**Goal of the exercise**
Return the lines below that contain the word "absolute".

———

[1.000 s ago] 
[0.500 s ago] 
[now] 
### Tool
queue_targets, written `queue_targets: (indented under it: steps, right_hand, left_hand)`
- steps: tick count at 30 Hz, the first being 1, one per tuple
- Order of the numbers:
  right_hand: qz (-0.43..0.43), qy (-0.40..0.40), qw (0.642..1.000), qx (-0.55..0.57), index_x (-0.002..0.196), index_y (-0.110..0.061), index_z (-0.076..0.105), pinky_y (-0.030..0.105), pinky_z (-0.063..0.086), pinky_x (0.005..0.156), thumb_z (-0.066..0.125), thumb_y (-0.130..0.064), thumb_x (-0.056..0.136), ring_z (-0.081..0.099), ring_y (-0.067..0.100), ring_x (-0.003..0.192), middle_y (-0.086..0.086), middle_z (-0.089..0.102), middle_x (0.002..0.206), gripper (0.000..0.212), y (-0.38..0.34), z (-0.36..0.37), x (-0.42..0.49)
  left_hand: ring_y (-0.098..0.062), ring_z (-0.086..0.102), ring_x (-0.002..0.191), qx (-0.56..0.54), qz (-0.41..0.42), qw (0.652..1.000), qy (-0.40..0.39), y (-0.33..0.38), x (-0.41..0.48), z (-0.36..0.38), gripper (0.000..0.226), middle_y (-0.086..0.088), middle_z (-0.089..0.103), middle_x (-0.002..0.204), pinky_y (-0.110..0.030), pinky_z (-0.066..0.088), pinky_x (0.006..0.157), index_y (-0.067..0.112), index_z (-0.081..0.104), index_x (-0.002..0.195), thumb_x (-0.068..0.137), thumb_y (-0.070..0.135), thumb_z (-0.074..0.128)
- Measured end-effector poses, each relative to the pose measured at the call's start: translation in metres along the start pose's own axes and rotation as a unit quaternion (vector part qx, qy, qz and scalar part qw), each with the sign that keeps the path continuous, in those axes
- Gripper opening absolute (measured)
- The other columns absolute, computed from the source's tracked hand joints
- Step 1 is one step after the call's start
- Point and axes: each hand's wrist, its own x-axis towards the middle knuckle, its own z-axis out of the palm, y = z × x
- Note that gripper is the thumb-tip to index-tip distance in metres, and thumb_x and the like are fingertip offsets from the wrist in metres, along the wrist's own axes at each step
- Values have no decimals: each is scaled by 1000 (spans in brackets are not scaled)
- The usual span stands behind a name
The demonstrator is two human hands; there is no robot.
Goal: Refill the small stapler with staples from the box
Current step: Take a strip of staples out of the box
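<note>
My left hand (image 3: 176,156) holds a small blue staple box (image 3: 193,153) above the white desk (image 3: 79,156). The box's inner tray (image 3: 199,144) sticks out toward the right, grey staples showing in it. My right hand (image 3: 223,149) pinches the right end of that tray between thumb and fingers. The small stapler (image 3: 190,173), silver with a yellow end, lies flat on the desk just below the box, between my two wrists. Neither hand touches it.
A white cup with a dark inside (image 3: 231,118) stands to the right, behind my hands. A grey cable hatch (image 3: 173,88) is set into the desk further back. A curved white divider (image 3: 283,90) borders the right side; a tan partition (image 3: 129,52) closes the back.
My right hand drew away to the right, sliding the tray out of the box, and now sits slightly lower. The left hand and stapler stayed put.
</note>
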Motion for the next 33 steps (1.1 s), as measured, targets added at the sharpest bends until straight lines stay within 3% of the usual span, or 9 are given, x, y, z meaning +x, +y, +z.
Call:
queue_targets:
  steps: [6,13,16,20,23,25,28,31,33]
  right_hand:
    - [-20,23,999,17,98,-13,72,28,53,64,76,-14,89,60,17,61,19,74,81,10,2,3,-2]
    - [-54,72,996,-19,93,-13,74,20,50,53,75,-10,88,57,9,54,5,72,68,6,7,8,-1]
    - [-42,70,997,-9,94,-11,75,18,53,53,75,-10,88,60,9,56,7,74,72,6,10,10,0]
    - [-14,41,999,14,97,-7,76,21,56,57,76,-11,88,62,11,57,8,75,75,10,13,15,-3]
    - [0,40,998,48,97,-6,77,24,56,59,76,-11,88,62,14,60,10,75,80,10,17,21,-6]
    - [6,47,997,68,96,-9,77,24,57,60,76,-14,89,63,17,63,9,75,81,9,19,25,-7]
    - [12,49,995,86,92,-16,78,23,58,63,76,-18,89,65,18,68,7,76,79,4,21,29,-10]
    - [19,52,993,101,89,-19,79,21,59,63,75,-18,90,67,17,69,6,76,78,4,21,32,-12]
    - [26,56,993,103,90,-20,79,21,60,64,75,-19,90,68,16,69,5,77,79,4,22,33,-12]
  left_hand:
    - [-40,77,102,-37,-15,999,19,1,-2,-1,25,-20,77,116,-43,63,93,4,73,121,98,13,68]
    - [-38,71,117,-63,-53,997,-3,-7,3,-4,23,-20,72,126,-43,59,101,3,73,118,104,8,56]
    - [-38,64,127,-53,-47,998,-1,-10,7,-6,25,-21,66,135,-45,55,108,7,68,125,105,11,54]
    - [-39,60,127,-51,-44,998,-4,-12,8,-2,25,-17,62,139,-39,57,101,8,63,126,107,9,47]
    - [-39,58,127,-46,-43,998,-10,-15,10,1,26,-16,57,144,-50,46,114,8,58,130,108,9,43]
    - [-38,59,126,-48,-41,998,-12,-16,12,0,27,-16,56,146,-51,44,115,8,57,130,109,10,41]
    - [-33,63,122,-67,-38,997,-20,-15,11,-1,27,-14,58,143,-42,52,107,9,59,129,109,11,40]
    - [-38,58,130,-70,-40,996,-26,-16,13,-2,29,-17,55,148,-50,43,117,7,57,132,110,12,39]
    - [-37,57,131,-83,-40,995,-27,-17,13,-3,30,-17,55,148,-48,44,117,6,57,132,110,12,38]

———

**Task result**
- Gripper opening absolute (measured)
- The other columns absolute, computed from the source's tracked hand joints

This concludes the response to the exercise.